Menu
I have a big object that I need boxed in another object but I don't necessarily need it all the time. So I want to use an if statement to get the optional boxed TempStructure but i'm not exactly sure how I can destructure and dereference at the same time.
Example:
pub struct TempStructure {
lots_of_data: [u64; 64],
}
pub struct Structure {
pending_removal: Option<Box<(TempStructure, bool)>>,
}
impl Structure {
pub fn do_somthing(&mut self) {
// How do I destructure the Option and dereference the Box to get TempStructure?
if let Some((temp_structure, some_boolean)) = self.pending_removal.take() {
// Do something with temp_structure and some_boolean
}
}
}
When I do this ^^^ I get an expected struct `std::boxed::Box`, found tuple error.
815
Destructuring is the process of breaking down items into their component parts, binding each to smaller variables.
Rust provides pattern matching via the match keyword, which can be used like a C switch . The first matching arm is evaluated and all possible values must be covered.

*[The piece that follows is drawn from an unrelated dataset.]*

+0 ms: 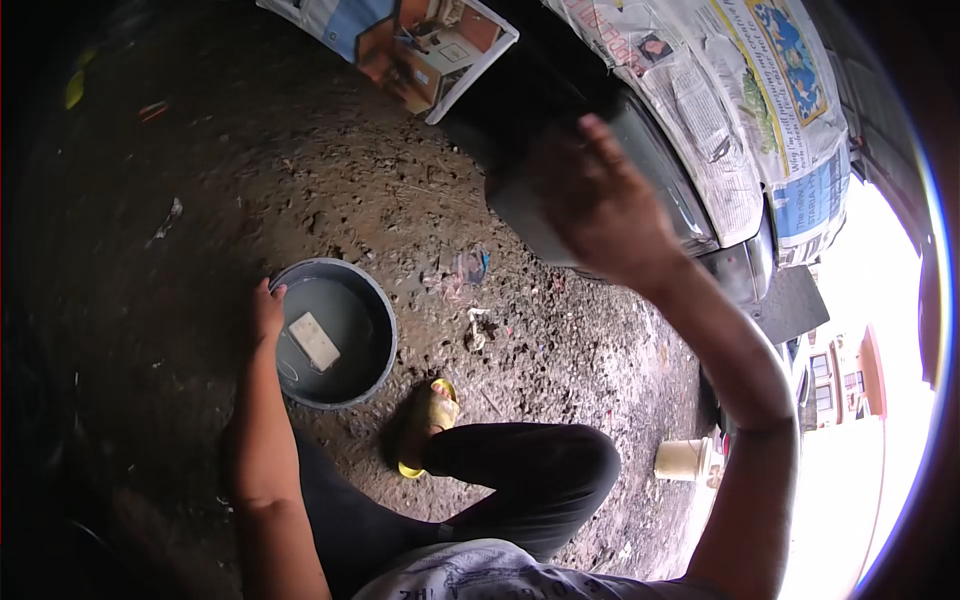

Patterns are a special syntax in Rust for matching against the structure of types, both complex and simple. Using patterns in conjunction with match expressions and other constructs gives you more control over a program's control flow.
Instead of matching on an element, call the method in the trait on it. TLDR: in Rust, to match over type, we create a trait, implement a function for each type and call it on the element to match. Surround it with backticks to mark it as code. Single backticks for inline code, triple backticks for code blocks.
Dereference the box after matching:
if let Some(inner) = self.pending_removal.take() {
let (temp_structure, some_boolean) = *inner;
// Do something with temp_structure and some_boolean
}
(playground)
If you think this is a bit clunky, you're right. On nightly you can use the unstable box_patterns feature to enable a better syntax for this (although this might never be stabilized):
if let Some(box (temp_structure, some_boolean)) = self.pending_removal.take() {
// Do something with temp_structure and some_boolean
}
(playground)
112
You can fix this with adding a .as_deref() after the take():
pub struct TempStructure {
lots_of_data: [u64; 64],
}
pub struct Structure {
pending_removal: Option<Box<(TempStructure, bool)>>,
}
impl Structure {
pub fn do_somthing(&mut self) {
// How do I destructure the Option and dereference the Box to get TempStructure?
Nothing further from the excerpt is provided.